Re: XML Entity Manager

> I am surprised that nobody has remarked on the woeful absence of discussion
> of the entity management problem both in our goals document and here on
> the list.  So... let me as usual advance the minimalist position:
> 
> XML offers only 4 kinds of external entities: the cross-product of 
> 
> (PUBLIC or SYSTEM) x (PCDATA or NDATA)
> 
> PCDATA/NDATA offer little for discussion, you either parse it or 
> you don't, right?
> 
> SYSTEM entities, somebody at some point suggested outlawing them, and there
> are certainly good reasons for that, but in XML I think we'd like easy stuff
> to be easy, which SYSTEM does; it should be fenced around with stern warnings
> about nonportability.

In every SGML system I have ever built, setup, or used, I have *never* used
system entities.  It will always lead to trouble.

I would support banning them, but would concede to allowing them.

There is a third type of entity to look at:  system default.

System default entities are a lookup by name.  They are not very good
for interchange but are excellent means for achieving system independence
in a document without having to declare the entities explicitly.  The
reason why this is good is that in a internal publishing system, you could
have thousands of entities (I have a client who has over 10000 separate
language entities).  In their internal use of entities, to declare all the
possible entities that a document *could* use is practically speaking
impossible--the parse of the document would take a *very* long time.

In my opinion, there are three to decide on:

1. System entities (Explicit system ids--non-transportable).
2. System defaulted (Lookup by name).
3. Public entities (Lookup by public identifier).

2 & 3 are covered by the SGML Open catalog format.

In SGML open, 2 is:

ENTITY foo "blah"

3 is:

PUBLIC "-//Someone//DTD Something//EN" "somewhere"

We should also embrace the concept of Formal System Identifiers.  This
would allow a document to push transport issues into the environment (catalogs)
instead of being embedded in the document. 

For example, an HTML HREF could be:

<A HREF=DocumentFoo>Foo</A>

and the catalog entry could be:

ENTITY DocumentFoo "<URL>http://mydomain.com/documentfoo.html"

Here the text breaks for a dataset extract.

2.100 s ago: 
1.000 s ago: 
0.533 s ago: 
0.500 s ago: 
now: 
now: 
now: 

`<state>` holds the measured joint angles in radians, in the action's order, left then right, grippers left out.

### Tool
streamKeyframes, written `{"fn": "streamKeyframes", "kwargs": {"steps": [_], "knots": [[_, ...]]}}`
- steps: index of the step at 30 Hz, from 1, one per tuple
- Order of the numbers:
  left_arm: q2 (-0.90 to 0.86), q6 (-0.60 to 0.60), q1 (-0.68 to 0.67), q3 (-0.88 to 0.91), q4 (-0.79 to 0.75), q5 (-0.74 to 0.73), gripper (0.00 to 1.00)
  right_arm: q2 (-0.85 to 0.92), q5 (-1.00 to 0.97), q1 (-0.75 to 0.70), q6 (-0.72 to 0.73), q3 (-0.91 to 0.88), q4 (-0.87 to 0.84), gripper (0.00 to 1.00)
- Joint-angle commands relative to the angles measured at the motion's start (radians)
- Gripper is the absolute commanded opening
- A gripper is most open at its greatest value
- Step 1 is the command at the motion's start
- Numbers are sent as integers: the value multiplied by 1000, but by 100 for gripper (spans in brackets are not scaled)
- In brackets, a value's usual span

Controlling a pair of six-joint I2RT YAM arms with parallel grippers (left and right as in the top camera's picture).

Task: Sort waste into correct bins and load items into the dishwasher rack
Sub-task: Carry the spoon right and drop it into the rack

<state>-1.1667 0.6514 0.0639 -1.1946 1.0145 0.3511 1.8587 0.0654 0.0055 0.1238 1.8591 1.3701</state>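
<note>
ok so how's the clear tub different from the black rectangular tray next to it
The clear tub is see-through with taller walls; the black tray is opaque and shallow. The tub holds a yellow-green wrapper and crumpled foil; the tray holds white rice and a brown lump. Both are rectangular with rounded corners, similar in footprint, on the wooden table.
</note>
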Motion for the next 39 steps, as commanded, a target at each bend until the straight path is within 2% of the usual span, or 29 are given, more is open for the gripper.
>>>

Of course, there's a little more to location-independent linking than the
above.  (See the HyTime Clink and Nameloc.)

Comments?

==============================================================================
R. Alexander Milowski     http://www.copsol.com/   alex@copsol.com
Copernican Solutions Incorporated                  (612) 379 - 3608

Received on Saturday, 21 September 1996 12:11:09 UTC